若者の貧困in吉祥寺 講演会を開催

20140928

 

9月28日(日曜日)、「若者の貧困in吉祥寺」講演会を吉祥寺南町コミュニティセンターで開催しました。40名を超える様々な方にご参加いただきました。

最初に講演に立った大山典弘さん(社会福祉士)は、生活保護をめぐる考え方として、個人や家族の責任を強調する「適正化モデル」と政府や社会の責任を求める「人権モデル」の間でせめぎあいが続いてきたこと、ここ数年は保護の削減が進められてきたことが報告されました。

そして、生活困窮者自立支援法やこどもの貧困対策法などの法制定が進んだが、もっとも大切な「自立支援」のあり方はほとんど議論にならないままになっていると指摘しました。その中で、急増する児童虐待では、「経済的困難」が原因となっている場合が上位を占めること、ひとり親家庭の貧困率では日本はOECD諸国の中で非常に高い状態にあることが示され、子どもや若者への支援の弱さが強調されました。

続いて講演された高橋薫さん(文化学習協同ネットワーク)は、若者の孤立感や「生きづらさ」が増していることを指摘。若者の居場所の必要性を踏まえ、学習支援からはじめた同ネットワークの活動が、中間的な働く場へと発展しているとの報告がありました。
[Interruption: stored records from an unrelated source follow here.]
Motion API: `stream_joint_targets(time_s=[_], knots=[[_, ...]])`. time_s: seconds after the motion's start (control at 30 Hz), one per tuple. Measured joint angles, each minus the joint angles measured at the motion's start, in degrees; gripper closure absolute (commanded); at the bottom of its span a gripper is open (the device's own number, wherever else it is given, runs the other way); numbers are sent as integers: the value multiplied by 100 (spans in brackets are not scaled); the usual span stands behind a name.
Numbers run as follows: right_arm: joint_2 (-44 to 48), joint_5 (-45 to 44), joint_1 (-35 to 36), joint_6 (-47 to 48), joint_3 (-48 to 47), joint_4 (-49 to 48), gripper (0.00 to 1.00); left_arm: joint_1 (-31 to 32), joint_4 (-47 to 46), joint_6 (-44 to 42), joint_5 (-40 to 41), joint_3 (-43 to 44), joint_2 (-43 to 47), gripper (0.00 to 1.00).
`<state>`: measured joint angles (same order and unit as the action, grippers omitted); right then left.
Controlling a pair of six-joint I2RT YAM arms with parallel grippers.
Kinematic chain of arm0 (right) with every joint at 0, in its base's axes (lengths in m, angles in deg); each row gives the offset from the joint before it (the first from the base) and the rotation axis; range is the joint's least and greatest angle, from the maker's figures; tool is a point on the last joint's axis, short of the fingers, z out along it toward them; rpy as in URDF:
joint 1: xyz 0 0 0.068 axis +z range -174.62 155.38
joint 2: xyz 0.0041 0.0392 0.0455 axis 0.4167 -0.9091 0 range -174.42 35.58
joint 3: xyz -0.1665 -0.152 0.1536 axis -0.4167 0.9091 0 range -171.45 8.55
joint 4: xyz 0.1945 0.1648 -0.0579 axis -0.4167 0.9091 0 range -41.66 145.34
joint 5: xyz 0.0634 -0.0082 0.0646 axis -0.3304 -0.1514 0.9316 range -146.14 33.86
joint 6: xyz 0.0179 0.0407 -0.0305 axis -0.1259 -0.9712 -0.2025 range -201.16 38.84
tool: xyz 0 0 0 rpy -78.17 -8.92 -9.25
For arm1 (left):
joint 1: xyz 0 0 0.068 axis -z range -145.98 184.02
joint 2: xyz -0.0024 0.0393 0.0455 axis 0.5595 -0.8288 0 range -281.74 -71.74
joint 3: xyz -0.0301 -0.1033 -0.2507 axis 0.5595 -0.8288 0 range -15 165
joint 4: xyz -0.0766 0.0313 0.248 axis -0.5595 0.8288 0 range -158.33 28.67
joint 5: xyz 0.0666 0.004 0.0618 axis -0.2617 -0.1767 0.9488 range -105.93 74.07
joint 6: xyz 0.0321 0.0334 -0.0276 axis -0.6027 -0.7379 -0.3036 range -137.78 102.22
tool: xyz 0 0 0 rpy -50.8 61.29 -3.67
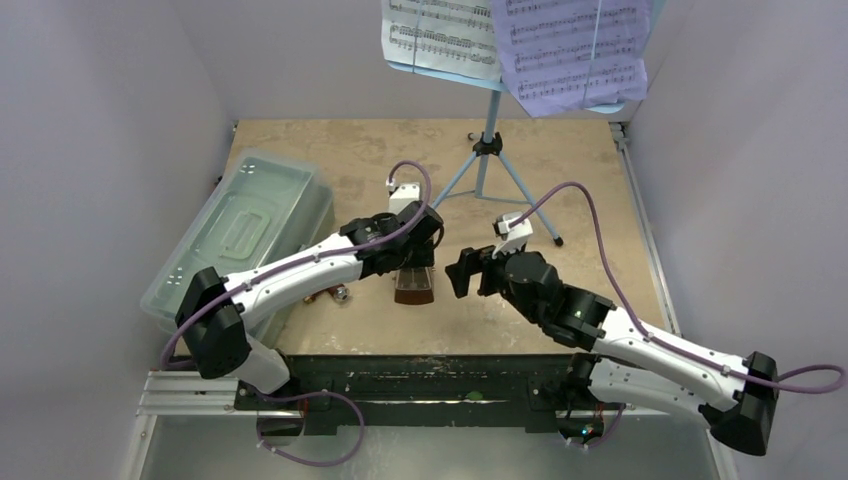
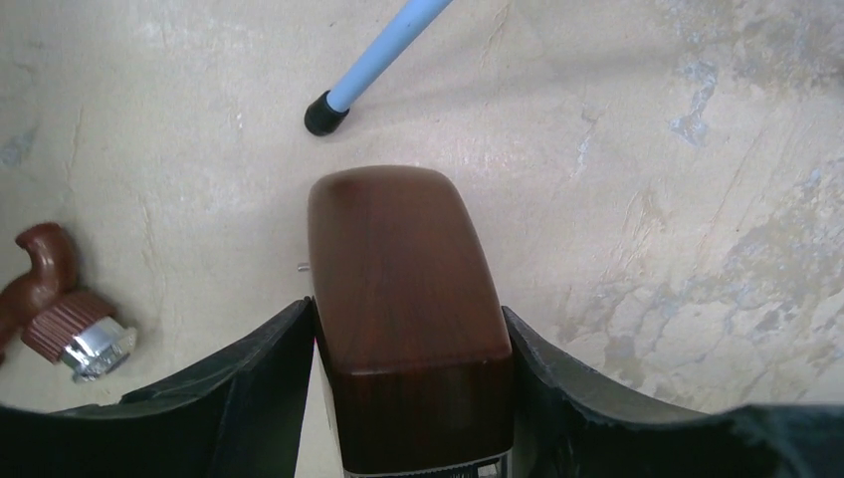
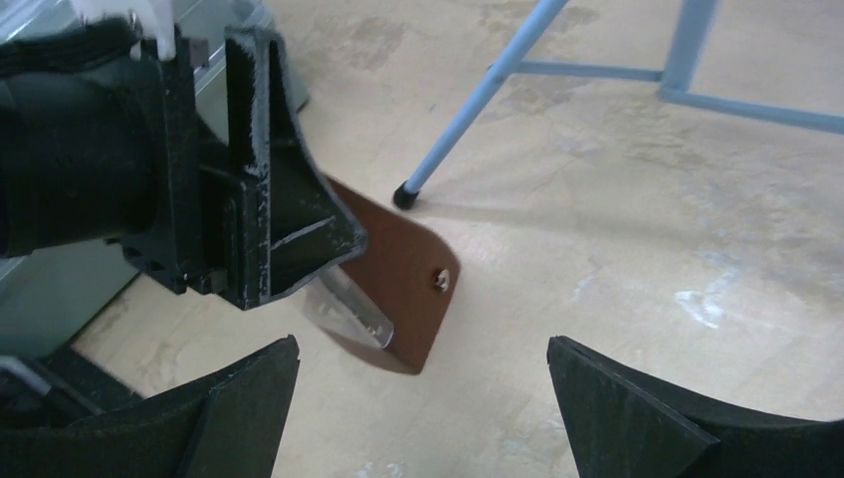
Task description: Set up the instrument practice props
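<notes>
- Music stand [image 1: 492, 110], light blue, one in all, stands at the far middle of the table [image 1: 590, 170], a beige, marbled surface; thin tube legs splay out from a dark hub.
- One clear plastic box [image 1: 240, 230], rectangular with rounded corners, sits at the table's left edge with its lid on; what it holds cannot be made out.
- Two sheets of printed music lean on the stand's desk: a white page [image 1: 440, 35] on the left and a lilac page [image 1: 575, 50] on the right, the lilac one hanging lower.
- One metronome [image 2: 408, 289], glossy brown wood with a rounded top and a clear front cover, is on the table's near middle, between the box and the right arm and just short of a stand leg's black rubber foot [image 2: 320, 115].
- Left tool [image 2: 410, 398] brackets the metronome, one dark finger at each wooden flank; the right finger lies against the wood and a sliver of table shows along the left one, so a firm pinch cannot be confirmed.
- Right tool [image 3: 418, 349] is spread wide and empty, just right of the metronome and facing it.
- One small brown piece [image 2: 60, 319], hooked, with a ridged collar and a silver metal tip, lies on the table left of the metronome.
</notes>
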<state>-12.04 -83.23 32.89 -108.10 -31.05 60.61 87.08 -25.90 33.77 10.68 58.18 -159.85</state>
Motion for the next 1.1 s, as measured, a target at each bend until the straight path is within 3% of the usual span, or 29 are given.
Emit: stream_joint_targets(time_s=[0.07, 0.17, 0.33, 0.5, 0.73, 1.1], knots=[[-177, 369, -101, 15, 76, -267, 1, -9, -293, -426, -24, -225, 157, 81], [-522, 1589, -684, -31, 402, -927, 6, -31, -767, -1051, -173, -605, 439, 100], [-1504, 4212, -2111, -396, 929, -2175, 13, -44, -1279, -1947, -575, -1069, 831, 100], [-2044, 5792, -2223, -487, 1073, -3023, 17, -46, -1539, -2778, -1143, -1425, 1237, 100], [-2081, 6428, -2249, -365, 1174, -3786, 25, -44, -1386, -4234, -1388, -1663, 1893, 100], [-3228, 6356, -2260, -975, 1307, -5735, 42, 621, -1104, -6371, -479, -702, 1941, 100]])
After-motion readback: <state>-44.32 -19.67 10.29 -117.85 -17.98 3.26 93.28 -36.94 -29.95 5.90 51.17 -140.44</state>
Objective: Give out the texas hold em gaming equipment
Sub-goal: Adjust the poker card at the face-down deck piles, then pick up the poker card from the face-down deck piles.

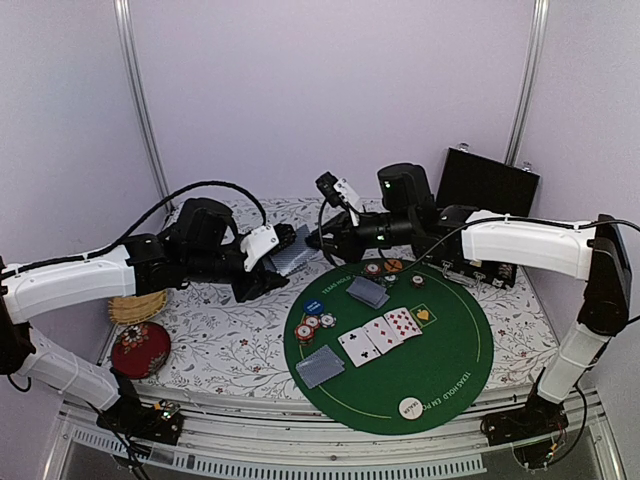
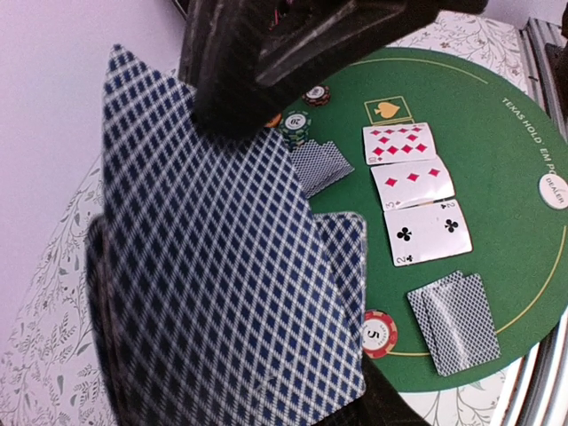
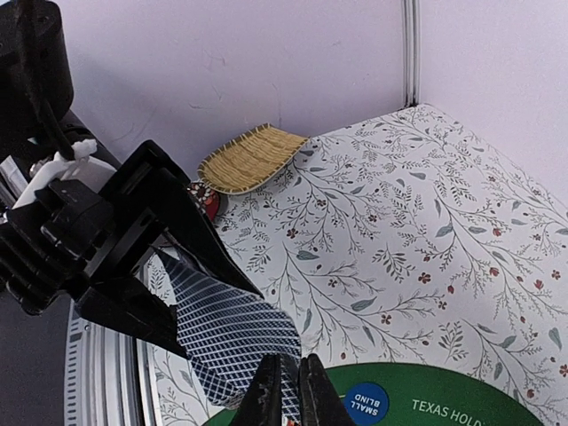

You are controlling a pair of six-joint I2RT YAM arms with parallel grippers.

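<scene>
Plainly, the right gripper [image 3: 288, 366] has its jaws pinched on the edge of one card [image 3: 235, 333], whose length runs away from the fingertips and back into the deck [image 2: 222, 266]. The deck is clamped in the left gripper [image 1: 277, 258] and held in the air above the flowered cloth [image 1: 230, 340], just off the far-left rim of the green mat [image 1: 440, 350]. The next move looks like a straight pull along the card's length toward the mat, which lies on the right arm's side.
</scene>
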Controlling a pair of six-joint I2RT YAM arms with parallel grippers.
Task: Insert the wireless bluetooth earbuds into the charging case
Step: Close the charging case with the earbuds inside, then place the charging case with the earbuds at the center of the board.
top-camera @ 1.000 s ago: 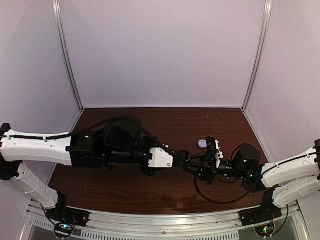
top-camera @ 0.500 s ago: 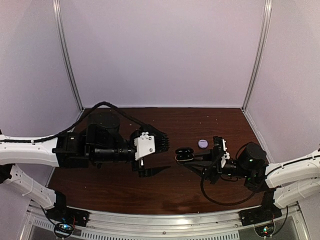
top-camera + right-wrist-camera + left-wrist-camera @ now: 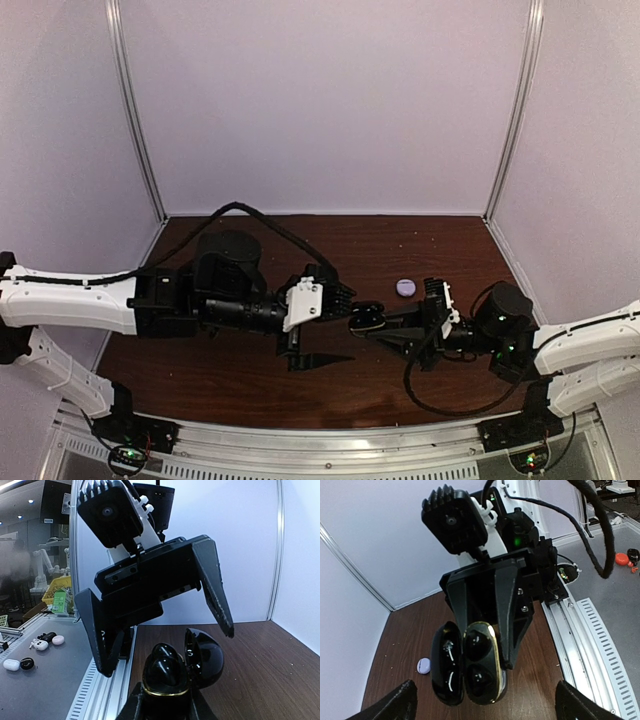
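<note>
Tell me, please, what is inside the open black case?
In the black case, two glossy dark rounded shapes show; empty wells or black earbuds, I cannot tell. The right end effector hides its underside.

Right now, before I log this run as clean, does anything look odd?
Nothing spilled or damaged. The right end effector holds the glossy black, gold-rimmed charging case aloft, lid open; the left end effector faces it open and empty, no earbud in it. A small round lavender item lies on the brown tabletop.
</note>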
今年度からは、武蔵野市の委託を受け吉祥寺での新たな居場所作りに取り組んでいることも紹介されました。

東京大学大学院の研究生からは、ネットルームやネットカフェなどの深夜の「滞在・宿泊先」が吉祥寺にも増え、多くの人がそこで過ごしている実態が伝えられました。

会場には、若者やホームレスなどの支援に取り組んでいる方々やコミュニティ活動に携わっておられる方々、超党派の市議会議員、行政関係の方々など、様々な立場からの参加があり、予定時間をオーバーして熱心な質疑が続けられました。
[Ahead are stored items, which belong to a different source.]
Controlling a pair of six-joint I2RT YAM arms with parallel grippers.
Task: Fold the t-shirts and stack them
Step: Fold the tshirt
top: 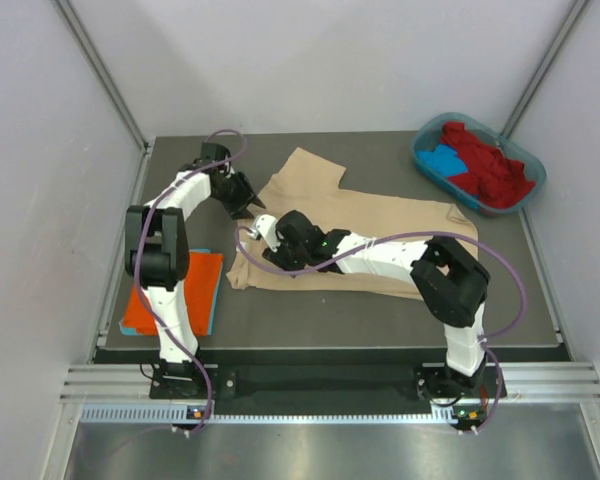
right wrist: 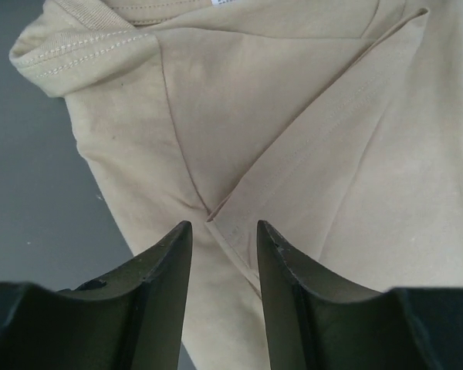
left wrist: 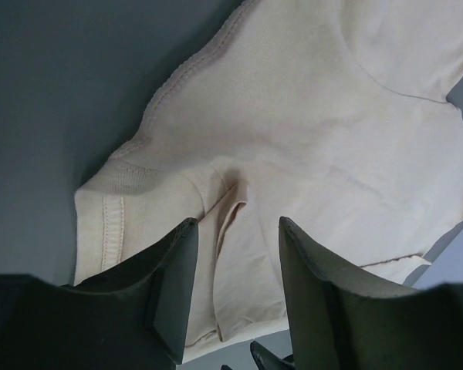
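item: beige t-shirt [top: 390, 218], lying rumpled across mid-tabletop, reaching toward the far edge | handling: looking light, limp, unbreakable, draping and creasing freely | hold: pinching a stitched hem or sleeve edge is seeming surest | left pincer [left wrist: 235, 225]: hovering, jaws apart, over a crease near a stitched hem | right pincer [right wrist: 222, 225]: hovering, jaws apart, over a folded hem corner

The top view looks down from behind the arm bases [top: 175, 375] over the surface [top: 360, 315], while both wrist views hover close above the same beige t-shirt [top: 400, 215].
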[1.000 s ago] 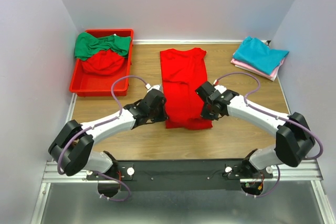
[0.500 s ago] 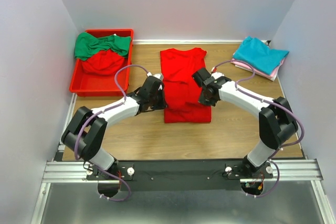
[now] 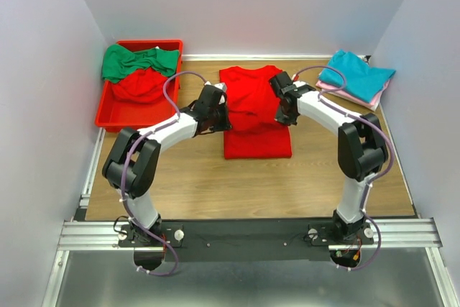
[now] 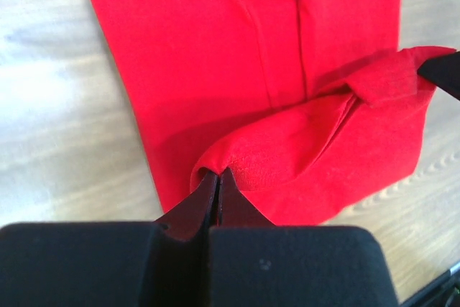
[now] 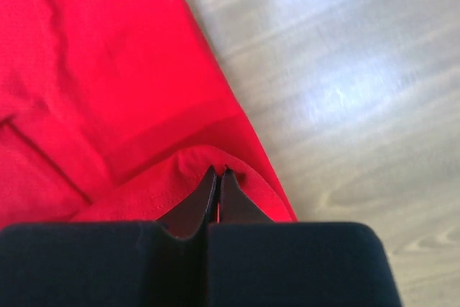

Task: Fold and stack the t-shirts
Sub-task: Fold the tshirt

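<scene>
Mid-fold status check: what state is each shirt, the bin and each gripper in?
red t-shirt: on the table, near hem lifted over itself.
left gripper: shut on the hem's left corner.
right gripper: shut on its right corner.
red bin: holds crumpled green t-shirt and second red t-shirt.
teal t-shirt: folded, stacked on pink t-shirt.

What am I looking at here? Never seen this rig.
Two robot arms are bolted at the table's near edge. One picture looks down from above and behind; the other two come from a camera on each wrist. The left end effector and right end effector are each shut on a pinch of the red t-shirt, holding one edge folded over the rest. A red bin at far left holds a green t-shirt and another red t-shirt. At far right, a teal t-shirt lies folded on a pink t-shirt.
</scene>
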Available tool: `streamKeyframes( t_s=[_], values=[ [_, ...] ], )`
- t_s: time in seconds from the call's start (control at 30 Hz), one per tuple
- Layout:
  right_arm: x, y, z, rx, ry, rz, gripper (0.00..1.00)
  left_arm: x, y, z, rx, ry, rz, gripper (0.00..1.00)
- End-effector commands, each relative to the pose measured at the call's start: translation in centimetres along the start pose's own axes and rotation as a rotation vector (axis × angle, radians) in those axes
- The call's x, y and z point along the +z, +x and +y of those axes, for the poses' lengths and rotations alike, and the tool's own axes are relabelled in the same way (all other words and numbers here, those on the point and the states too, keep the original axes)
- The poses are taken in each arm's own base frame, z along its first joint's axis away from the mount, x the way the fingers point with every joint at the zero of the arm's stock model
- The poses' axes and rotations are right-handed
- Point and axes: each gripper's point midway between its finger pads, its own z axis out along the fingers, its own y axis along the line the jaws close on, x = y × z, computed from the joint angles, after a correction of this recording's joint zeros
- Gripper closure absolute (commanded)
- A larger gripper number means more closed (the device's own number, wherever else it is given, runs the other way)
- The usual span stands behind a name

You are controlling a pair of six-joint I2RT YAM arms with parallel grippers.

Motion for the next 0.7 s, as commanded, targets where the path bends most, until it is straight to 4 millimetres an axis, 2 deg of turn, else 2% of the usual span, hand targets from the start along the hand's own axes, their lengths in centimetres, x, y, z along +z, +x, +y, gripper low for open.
streamKeyframes(
  t_s=[0.0, 0.03, 0.2, 0.43, 0.6, 0.63, 0.67],
  values=[
    [1.6, -1.0, 0.7, -0.042, -0.006, 0.015, 0.99, 0.9, -0.7, 0.8, 0.012, -0.016, 0.027, 1.00],
    [1.6, -1.7, 1.1, -0.038, -0.016, 0.010, 0.99, 1.2, -1.1, 0.9, 0.010, -0.023, 0.026, 1.00],
    [2.9, -2.4, 2.2, -0.057, -0.026, 0.015, 0.99, 1.5, -2.7, 1.3, -0.005, -0.025, 0.010, 1.00],
    [4.0, -3.4, 2.8, -0.061, -0.030, 0.014, 0.99, 3.6, -3.1, 2.1, -0.014, -0.028, 0.045, 1.00],
    [4.7, -4.0, 3.3, -0.073, -0.041, 0.018, 0.99, 3.5, -4.3, 4.2, -0.060, -0.101, 0.029, 1.00],
    [4.5, -4.5, 3.6, -0.067, -0.054, 0.011, 0.95, 3.3, -5.0, 4.2, -0.061, -0.109, 0.013, 0.99],
    [4.4, -4.8, 3.8, -0.073, -0.066, 0.010, 0.89, 3.1, -5.5, 4.5, -0.061, -0.126, 0.002, 0.84]
  ],
)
地域の中で、若者や子どもたちへの支援のネットワークを作っていくことの必要性が共有された講演会になりました。ご参加いただいた皆様、ありがとうございました。

とても専門的なことまで議論が及ぶこともあり、私自身まだ十分にこなれていない点もありますが、復習ししっかり頭に入れておきたいと思います。

そして、何よりこれからの若者や子どもたちの支援のネットワーク作りに活かしていきます。

ご参加いただいた皆様、お忙しい中お時間を作っていただいた講師の方々、ほんとうにありがとうございました。